* DIRECTIONS FOR THIS TASK *
This task calls for copying every line of the records that includes the word "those".

START GIVEN INFORMATION

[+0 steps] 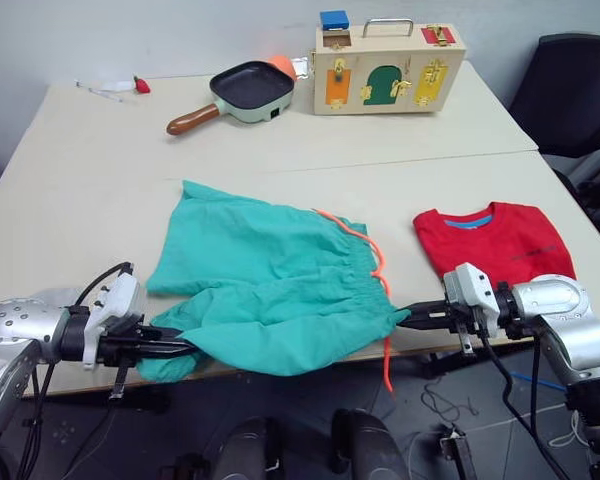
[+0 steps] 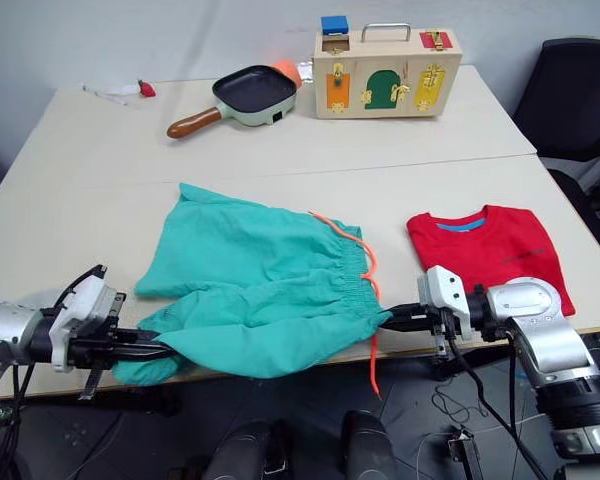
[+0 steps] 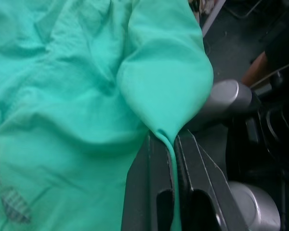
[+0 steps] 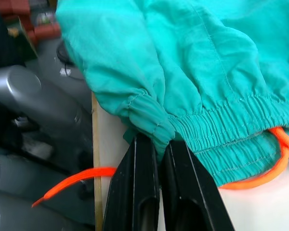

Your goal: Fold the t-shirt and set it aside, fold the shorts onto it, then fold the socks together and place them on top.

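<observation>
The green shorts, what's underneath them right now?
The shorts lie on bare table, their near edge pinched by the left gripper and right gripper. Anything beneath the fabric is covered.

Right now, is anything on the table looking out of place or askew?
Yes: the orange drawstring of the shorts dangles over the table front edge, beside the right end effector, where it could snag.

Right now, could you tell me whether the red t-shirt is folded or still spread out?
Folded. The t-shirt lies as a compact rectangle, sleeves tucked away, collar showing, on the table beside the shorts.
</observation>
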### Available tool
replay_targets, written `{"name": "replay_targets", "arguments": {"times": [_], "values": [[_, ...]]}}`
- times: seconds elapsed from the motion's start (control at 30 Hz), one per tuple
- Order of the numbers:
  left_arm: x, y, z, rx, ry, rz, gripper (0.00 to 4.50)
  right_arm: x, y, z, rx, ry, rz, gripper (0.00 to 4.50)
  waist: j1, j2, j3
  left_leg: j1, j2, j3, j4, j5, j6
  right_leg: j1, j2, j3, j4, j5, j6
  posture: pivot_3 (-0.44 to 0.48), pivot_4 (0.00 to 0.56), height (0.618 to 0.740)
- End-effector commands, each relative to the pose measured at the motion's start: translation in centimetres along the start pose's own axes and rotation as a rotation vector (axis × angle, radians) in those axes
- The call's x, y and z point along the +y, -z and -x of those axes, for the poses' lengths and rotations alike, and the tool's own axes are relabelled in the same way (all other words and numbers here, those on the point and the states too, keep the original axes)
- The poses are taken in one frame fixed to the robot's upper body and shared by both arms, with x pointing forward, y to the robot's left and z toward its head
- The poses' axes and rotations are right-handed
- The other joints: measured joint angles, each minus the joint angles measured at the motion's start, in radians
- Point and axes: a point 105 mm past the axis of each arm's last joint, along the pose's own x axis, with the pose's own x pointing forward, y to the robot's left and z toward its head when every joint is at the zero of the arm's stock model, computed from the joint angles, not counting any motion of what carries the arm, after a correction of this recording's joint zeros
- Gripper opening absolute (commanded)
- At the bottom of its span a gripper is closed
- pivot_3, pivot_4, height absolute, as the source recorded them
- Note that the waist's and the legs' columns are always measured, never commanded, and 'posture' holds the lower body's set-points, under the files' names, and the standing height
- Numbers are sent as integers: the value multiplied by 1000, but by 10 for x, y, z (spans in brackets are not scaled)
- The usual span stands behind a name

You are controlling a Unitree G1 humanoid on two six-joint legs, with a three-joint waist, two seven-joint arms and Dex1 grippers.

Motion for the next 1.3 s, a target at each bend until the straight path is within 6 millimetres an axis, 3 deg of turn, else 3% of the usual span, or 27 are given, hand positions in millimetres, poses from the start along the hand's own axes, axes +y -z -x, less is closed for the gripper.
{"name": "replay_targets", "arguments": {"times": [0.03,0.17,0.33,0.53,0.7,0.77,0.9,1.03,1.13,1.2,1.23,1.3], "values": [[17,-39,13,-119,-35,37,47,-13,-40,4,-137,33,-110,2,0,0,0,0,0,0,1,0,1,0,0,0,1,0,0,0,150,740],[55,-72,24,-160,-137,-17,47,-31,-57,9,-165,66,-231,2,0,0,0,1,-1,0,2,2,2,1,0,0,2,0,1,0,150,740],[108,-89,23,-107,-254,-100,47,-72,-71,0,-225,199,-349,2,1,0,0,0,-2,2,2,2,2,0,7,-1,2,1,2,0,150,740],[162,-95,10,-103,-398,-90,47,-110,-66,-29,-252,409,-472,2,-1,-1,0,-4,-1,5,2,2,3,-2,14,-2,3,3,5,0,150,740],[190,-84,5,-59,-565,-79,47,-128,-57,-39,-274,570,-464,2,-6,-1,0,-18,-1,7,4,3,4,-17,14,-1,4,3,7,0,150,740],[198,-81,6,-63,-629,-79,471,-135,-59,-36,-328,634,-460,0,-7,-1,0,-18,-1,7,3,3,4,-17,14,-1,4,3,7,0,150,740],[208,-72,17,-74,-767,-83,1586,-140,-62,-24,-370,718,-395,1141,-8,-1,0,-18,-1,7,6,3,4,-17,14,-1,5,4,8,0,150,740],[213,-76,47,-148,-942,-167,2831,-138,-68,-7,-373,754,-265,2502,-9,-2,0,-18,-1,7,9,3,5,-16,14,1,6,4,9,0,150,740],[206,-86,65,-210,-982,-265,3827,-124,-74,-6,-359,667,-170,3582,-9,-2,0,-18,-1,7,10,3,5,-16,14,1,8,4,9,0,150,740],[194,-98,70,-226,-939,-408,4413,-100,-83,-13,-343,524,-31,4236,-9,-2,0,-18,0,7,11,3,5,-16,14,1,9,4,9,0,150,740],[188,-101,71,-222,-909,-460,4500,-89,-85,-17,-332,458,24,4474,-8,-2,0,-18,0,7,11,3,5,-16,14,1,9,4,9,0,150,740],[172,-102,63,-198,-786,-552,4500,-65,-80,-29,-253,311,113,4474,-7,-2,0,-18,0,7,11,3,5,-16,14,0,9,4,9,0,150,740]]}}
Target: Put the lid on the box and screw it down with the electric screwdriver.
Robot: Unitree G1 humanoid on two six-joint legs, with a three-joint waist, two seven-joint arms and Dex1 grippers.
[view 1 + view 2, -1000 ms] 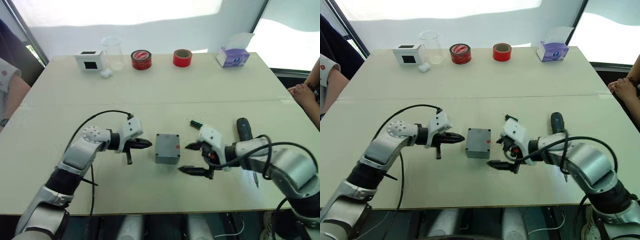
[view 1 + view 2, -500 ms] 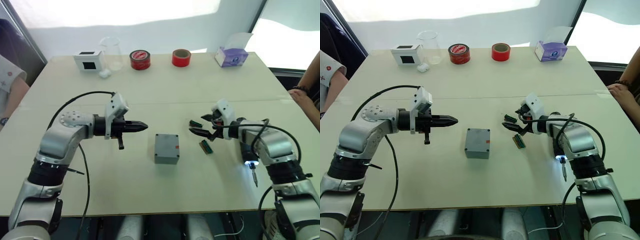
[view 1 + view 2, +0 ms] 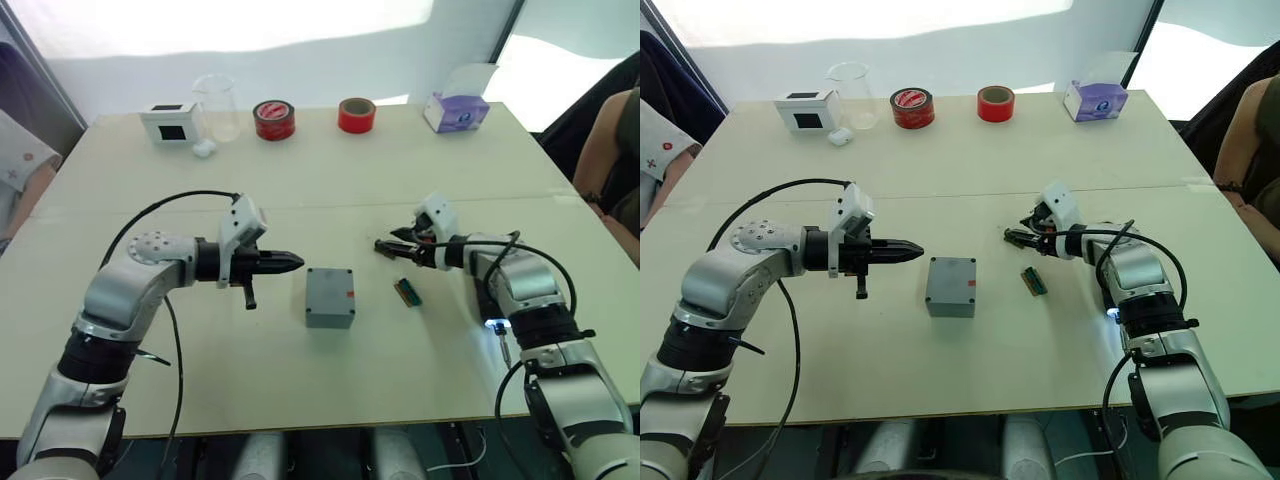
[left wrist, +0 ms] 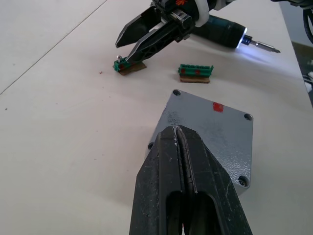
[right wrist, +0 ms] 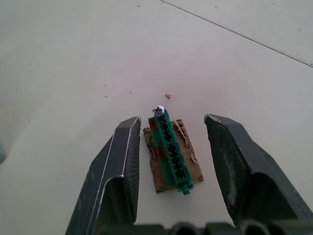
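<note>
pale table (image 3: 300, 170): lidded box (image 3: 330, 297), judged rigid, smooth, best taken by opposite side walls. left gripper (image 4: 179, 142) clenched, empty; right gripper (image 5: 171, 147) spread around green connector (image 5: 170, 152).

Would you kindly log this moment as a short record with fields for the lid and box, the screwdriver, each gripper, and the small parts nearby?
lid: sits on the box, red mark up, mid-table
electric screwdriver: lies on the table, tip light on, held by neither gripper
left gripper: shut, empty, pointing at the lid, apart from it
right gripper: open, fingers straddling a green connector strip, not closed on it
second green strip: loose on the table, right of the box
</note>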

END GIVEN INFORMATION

* ANSWER BOX *
- End-effector commands, each relative to the pose measured at the motion's start: translation in centimetres along the start pose's own axes and rotation as a rotation vector (axis × angle, radians) in those axes
- The call's x, y and z point along the +y, -z and -x of those axes, for the poses' lengths and rotations alike, and the tool's own axes are relabelled in the same way (all other words and numbers here, those on the point and the states too, keep the original axes)

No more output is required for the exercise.